Wieder einmal darf ich mir einen schönen Verdienst auf den Lebenslauf schreiben: Ich habe nicht nur mein Land im Alleingang vor zahlenstark hereinbrechenden Feindformationen beschützt, sondern es dabei auch noch zum Präsidenten geschafft. Und das von einem kleinen Kahn aus, der den Hundertscharen von angreifenden Flugzeugen und Helikoptern kaum gewachsen zu sein scheint!

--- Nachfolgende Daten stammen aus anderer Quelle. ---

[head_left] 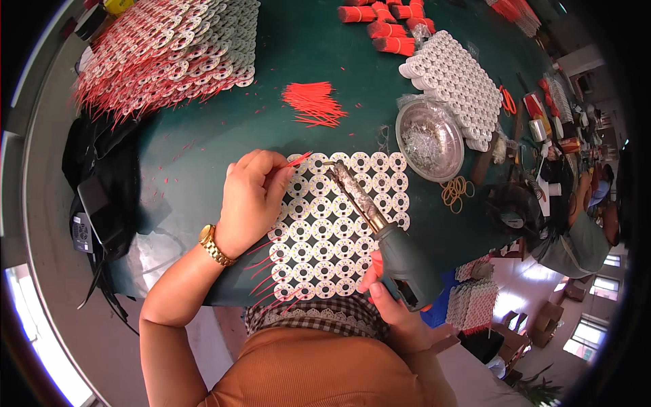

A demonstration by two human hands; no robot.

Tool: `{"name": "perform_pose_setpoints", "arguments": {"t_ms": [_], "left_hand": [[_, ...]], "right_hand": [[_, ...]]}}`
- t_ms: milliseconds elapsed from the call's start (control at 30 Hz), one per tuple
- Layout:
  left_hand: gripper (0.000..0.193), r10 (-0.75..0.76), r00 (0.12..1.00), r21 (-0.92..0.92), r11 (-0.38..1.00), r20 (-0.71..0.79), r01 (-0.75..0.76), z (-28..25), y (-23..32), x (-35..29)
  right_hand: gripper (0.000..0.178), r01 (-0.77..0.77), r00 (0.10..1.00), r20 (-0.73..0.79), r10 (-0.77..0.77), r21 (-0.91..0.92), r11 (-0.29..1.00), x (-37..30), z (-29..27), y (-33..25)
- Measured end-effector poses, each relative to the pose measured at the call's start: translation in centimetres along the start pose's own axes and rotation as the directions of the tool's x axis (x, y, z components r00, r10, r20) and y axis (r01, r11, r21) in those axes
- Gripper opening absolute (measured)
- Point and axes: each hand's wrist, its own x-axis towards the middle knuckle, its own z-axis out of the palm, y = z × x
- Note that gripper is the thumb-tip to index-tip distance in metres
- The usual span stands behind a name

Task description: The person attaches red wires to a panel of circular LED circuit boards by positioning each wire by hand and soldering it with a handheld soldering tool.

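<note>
A panel of white, ring-shaped circuit boards (pixel 342 235) is laid flat at the centre of the frame, with thin red wires (pixel 259 262) splayed along its lower left edge. Short red wires (pixel 300 159) are pinched at its upper left corner. A dark green soldering gun (pixel 401 252) is held slantwise across its right side, tip at the top row.

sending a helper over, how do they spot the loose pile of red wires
On the green table, find the panel of round white boards at the near edge. Beyond it lies the loose pile of red wires, spread out, unlike the tightly gathered red bundles farther back.
</note>
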Motion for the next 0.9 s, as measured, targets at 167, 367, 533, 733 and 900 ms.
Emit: {"name": "perform_pose_setpoints", "arguments": {"t_ms": [167, 367, 533, 733, 900], "left_hand": [[0.006, 0.014, 0.998, 0.139, 0.99, 0.065, -0.023, 0.4, -0.4, 0.2], [0.006, 0.019, 0.998, 0.147, 0.989, 0.067, -0.028, 0.2, -0.6, 0.5], [0.004, 0.062, 0.997, 0.17, 0.983, 0.05, -0.07, 0.3, -0.5, 0.5], [0.005, 0.059, 0.996, 0.139, 0.988, 0.065, -0.067, 0.2, -0.6, 0.5], [0.005, 0.065, 0.996, 0.109, 0.991, 0.063, -0.071, 0.0, -0.8, 0.5]], "right_hand": [[0.033, -0.008, 1.0, 0.016, 0.01, -0.145, 0.989, -0.1, -0.1, 0.5], [0.017, 0.06, 0.998, 0.038, -0.051, -0.286, 0.956, 2.0, 0.0, -0.4], [0.02, 0.159, 0.987, 0.044, -0.154, -0.34, 0.927, 3.5, 0.1, -1.6], [0.02, 0.27, 0.96, 0.072, -0.271, -0.497, 0.824, 4.2, 0.4, -1.7], [0.02, 0.207, 0.977, 0.037, -0.212, -0.434, 0.877, 4.2, 0.6, -1.6]]}}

Die Rede ist natürlich (!) von WAVY NAVY, einem C64-Spiel aus dem Jahre 1983, das ich vor ein paar Tagen wieder hervorgekramt und endlich gemeistert habe. Im Kern stellt das kleine Programm aus dem Hause Sirius Software einfach eine Variation des Klassikers GALAGA bzw. natürlich SPACE INVADERS dar: oben greifen viele Gegner in Formation an, unten steuert man ein einsames bewaffnetes Transportmittel und versucht, möglichst lange zu überleben.

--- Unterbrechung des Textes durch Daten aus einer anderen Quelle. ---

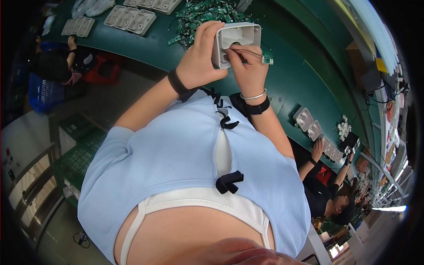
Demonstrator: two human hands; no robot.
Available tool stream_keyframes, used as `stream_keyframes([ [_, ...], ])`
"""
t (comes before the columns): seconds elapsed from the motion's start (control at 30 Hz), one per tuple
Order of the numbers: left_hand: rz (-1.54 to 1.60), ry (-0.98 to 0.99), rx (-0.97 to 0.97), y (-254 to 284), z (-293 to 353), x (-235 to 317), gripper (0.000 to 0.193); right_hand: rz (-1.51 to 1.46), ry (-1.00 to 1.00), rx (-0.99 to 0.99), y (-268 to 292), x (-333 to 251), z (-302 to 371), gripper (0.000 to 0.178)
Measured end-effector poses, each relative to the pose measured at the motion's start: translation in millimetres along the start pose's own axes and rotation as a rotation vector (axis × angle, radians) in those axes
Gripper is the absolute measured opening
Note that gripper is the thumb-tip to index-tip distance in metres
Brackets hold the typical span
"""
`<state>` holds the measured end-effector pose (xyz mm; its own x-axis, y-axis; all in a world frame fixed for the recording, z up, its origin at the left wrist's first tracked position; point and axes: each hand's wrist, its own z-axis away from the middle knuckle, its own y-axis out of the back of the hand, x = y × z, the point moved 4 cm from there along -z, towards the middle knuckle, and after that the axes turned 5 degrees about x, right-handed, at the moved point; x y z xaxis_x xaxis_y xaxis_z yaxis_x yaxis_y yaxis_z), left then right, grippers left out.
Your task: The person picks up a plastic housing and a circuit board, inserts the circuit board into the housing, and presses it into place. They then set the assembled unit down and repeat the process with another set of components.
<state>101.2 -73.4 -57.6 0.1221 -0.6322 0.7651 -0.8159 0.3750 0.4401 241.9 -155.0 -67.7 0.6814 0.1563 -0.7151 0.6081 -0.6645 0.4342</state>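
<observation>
We have the grey housing (240,34) held up over the desk, its open side facing us; whether its underside touches the surface we cannot tell. The left hand (201,59) grips it by the wall, fingers over the upper edge and thumb below, so if that hold loosened while the other hand pushed, the housing could twist or drop. The right hand (250,73) has thumb and fingers drawn together at the opening, seemingly pinching the thin wires (254,52), though its fingertips are partly hidden from us. Those wires lead out past the knuckles to a small green circuit board (267,58) hanging loose beside the rim; a sharp tug, or its swing against the wall, could strain the joints. The metal bangle (254,95) might catch on the wires too, should the wrist turn. Just beyond, the heap of circuit boards (205,20) lies tangled on the green desk (300,77), and brushing it could drag boards along. Farther off, other housings (130,20) stand in rows, well apart from our hands and less at risk.
</observation>
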Motion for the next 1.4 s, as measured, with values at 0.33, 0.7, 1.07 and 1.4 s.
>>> stream_keyframes([
  [0.33,0.005,0.098,-0.06,6,2,-13,0.1,-0.048,-0.183,0.001,23,21,12,0.016],
  [0.7,0.04,0.051,-0.127,12,1,-1,0.099,-0.189,-0.559,0.128,53,58,8,0.032],
  [1.07,0.018,0.156,-0.16,5,9,-8,0.099,-0.556,-0.528,0.112,55,51,8,0.027],
  [1.4,0.01,0.096,-0.113,-15,12,-11,0.102,-0.069,0.099,-0.333,51,-9,17,0.026],
])
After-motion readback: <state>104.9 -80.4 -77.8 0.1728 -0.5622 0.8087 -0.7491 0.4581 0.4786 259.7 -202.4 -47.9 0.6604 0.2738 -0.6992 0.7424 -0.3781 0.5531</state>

Wir kennen ja schon die Auswüchse, mit denen obskure Billigproduktionen sozusagen per Beihilfe beworben werden: "Mit dem Star aus ..." heißt es da gerne auf dem DVD-Cover, wenn der Hauptdarsteller in einem prominenten Film den Boxkampfbesucher #32 gab; "Von einem Produzenten von ..." wird mitunter auch gesagt, weil die Produzenten bei Independent-Produktionen ja gerne mal so zahlreich über die Bildschirmcredits purzeln, daß sie eigene Fußballmannschaften mit kompletter Ersatzbank aufstellen könnten – einer wird schon dabei sein, der mal einen halbwegs bekannt klingenden Titel produziert hat! – und der Werbespruch "Von einem Autoren, der schon viel bessere Filme gesehen hat" wird sicherlich auch in Kürze auf irgendeinem Direct-to-Mülltonne-Release prangen. Viel origineller macht das freilich der Schenkelklopfer ORCS, der uns wissen läßt: "Die Monster aus HERR DER RINGE sind zurück!" Ach so, echt? Sind die da alle persönlich zum Dreh gekommen?